■ INSTRUCTIONS TO FOLLOW: An exact reproduction of the data below is the required answer.
──────────────────────────────
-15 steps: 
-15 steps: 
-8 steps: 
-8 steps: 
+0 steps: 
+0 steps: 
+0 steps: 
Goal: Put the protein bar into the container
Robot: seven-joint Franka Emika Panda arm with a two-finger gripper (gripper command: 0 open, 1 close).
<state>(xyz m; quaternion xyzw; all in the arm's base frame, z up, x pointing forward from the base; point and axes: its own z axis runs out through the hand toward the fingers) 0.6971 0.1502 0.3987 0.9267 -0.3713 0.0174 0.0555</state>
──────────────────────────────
■ ANSWER AREA:
-15 steps: 
-15 steps: 
-8 steps: 
-8 steps: 
+0 steps: 
+0 steps: 
+0 steps: 
Goal: Put the protein bar into the container
Robot: seven-joint Franka Emika Panda arm with a two-finger gripper (gripper command: 0 open, 1 close).
<state>(xyz m; quaternion xyzw; all in the arm's base frame, z up, x pointing forward from the base; point and axes: its own z axis runs out through the hand toward the fingers) 0.6971 0.1502 0.3987 0.9267 -0.3713 0.0174 0.0555</state>

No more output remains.